Search the listing for the word "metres" and copy every line where it turns up.
===
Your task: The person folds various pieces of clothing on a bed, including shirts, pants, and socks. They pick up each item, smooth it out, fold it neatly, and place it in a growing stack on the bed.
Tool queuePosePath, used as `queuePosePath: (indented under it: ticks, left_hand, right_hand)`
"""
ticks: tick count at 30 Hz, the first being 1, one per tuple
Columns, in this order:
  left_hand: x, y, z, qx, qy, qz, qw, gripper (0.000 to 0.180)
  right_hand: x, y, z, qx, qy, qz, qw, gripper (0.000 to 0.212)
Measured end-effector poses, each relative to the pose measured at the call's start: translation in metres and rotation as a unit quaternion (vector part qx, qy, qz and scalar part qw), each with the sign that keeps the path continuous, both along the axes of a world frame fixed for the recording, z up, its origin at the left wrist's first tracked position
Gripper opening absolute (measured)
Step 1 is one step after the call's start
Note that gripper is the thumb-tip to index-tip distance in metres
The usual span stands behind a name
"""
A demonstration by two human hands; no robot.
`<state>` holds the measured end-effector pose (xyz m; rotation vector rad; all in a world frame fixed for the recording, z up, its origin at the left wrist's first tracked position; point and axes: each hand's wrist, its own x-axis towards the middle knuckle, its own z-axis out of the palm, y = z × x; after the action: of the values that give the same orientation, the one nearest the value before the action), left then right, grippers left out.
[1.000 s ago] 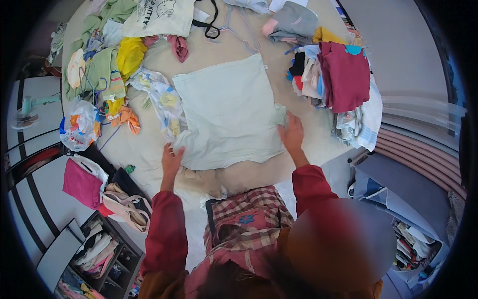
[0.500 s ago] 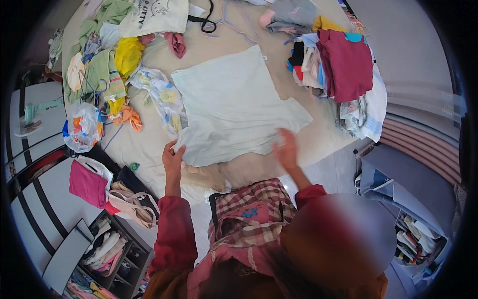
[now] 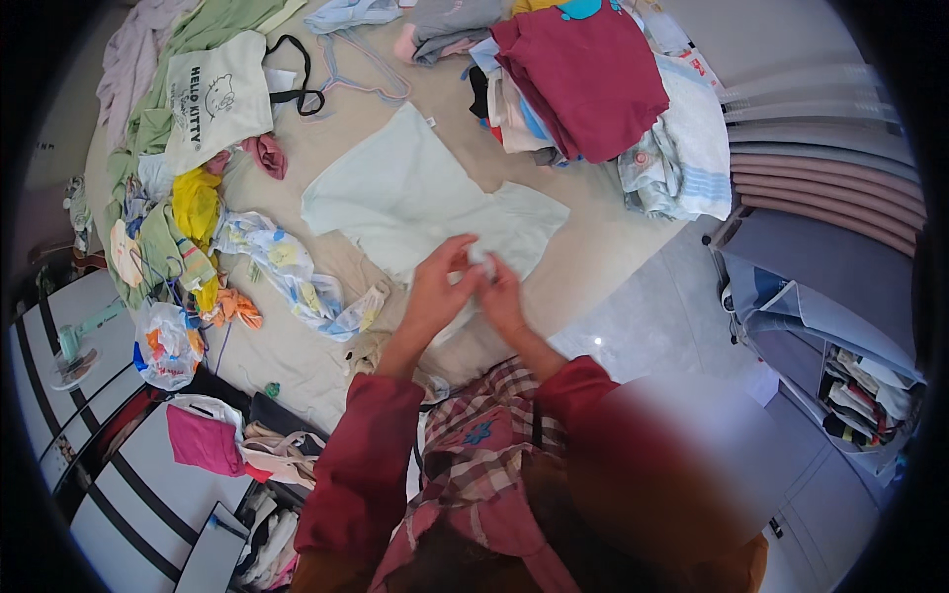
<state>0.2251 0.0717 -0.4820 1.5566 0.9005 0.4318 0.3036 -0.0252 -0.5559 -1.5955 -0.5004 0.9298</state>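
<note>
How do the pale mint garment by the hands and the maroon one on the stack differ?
Colour: the pale mint garment is very light; the maroon garment is deep red.
Pose: the mint one lies loosely spread; the maroon one is folded, atop a stack.
Contact: left hand and right hand are at the mint one's near edge; neither is at the maroon one.
Shared: both are cloth.

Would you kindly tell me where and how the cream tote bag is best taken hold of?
I would take the cream tote bag by its black handle, coming from the right. The bag lies flat, offering little raised edge to pinch, while the handle loops out on that side; green cloth crowds the left.
</note>
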Motion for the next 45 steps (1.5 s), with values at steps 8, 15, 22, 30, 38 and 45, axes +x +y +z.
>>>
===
Solution>
Measured end-effector poses, each relative to the pose measured at the call's start: translation in metres and rotation as a unit quaternion (vector part qx, qy, qz and scalar part qw), each with the sign that keeps the path continuous, both along the axes of a world frame fixed for the recording, z up, its origin at the left wrist's first tracked position
Note that gripper is the thumb-tip to index-tip distance in metres

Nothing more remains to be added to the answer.